## INSTRUCTIONS TO FOLLOW
Reproduce exactly the lines of the listing from the one containing "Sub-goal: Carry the" to its final line, both included.

## DATA SECTION

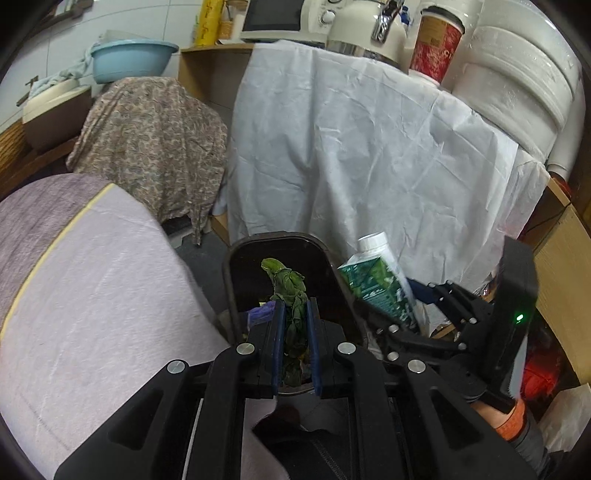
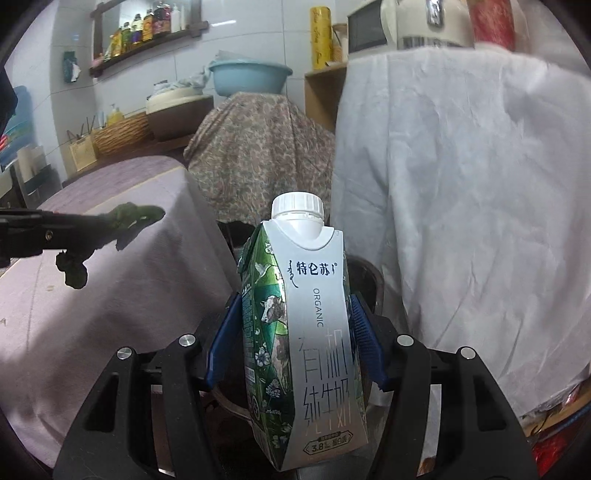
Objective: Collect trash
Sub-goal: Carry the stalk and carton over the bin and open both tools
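While the left hand-held gripper (image 1: 295, 314) is clenched on a wilted green leaf (image 1: 291, 295) above the dark trash bin (image 1: 236, 266), the right hand-held gripper (image 2: 295, 332) grips a milk carton (image 2: 306, 332) upright, prob. over the bin's rim, w/ white cloth (image 1: 369, 147) behind.

Home kitchen — kettle (image 1: 364, 33); microwave (image 1: 273, 18); oil bottles (image 2: 144, 26)
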Demonstrator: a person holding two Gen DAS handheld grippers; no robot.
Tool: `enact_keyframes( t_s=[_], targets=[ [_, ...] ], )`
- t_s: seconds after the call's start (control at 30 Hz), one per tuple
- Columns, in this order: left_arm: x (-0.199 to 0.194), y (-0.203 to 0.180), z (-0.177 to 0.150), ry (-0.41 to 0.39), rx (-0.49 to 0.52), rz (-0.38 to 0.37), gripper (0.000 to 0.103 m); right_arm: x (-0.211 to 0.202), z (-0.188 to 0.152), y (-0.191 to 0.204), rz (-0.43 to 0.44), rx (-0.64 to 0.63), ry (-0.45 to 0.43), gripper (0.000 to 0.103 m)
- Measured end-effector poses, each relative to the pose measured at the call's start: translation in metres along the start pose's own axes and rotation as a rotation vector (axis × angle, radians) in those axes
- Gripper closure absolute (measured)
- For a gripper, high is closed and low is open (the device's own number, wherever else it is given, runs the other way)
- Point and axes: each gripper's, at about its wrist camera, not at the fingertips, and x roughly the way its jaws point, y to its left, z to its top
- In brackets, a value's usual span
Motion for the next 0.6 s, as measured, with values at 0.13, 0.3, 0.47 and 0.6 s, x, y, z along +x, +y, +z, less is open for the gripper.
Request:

## EXERCISE RESULT
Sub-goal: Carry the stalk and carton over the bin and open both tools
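While the left hand-held gripper (image 1: 295, 314) is clenched on a wilted green leaf (image 1: 291, 295) above the dark trash bin (image 1: 236, 266), the right hand-held gripper (image 2: 295, 332) grips a milk carton (image 2: 306, 332) upright, prob. over the bin's rim, w/ white cloth (image 1: 369, 147) behind.

Home kitchen — kettle (image 1: 364, 33); microwave (image 1: 273, 18); oil bottles (image 2: 144, 26)
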Demonstrator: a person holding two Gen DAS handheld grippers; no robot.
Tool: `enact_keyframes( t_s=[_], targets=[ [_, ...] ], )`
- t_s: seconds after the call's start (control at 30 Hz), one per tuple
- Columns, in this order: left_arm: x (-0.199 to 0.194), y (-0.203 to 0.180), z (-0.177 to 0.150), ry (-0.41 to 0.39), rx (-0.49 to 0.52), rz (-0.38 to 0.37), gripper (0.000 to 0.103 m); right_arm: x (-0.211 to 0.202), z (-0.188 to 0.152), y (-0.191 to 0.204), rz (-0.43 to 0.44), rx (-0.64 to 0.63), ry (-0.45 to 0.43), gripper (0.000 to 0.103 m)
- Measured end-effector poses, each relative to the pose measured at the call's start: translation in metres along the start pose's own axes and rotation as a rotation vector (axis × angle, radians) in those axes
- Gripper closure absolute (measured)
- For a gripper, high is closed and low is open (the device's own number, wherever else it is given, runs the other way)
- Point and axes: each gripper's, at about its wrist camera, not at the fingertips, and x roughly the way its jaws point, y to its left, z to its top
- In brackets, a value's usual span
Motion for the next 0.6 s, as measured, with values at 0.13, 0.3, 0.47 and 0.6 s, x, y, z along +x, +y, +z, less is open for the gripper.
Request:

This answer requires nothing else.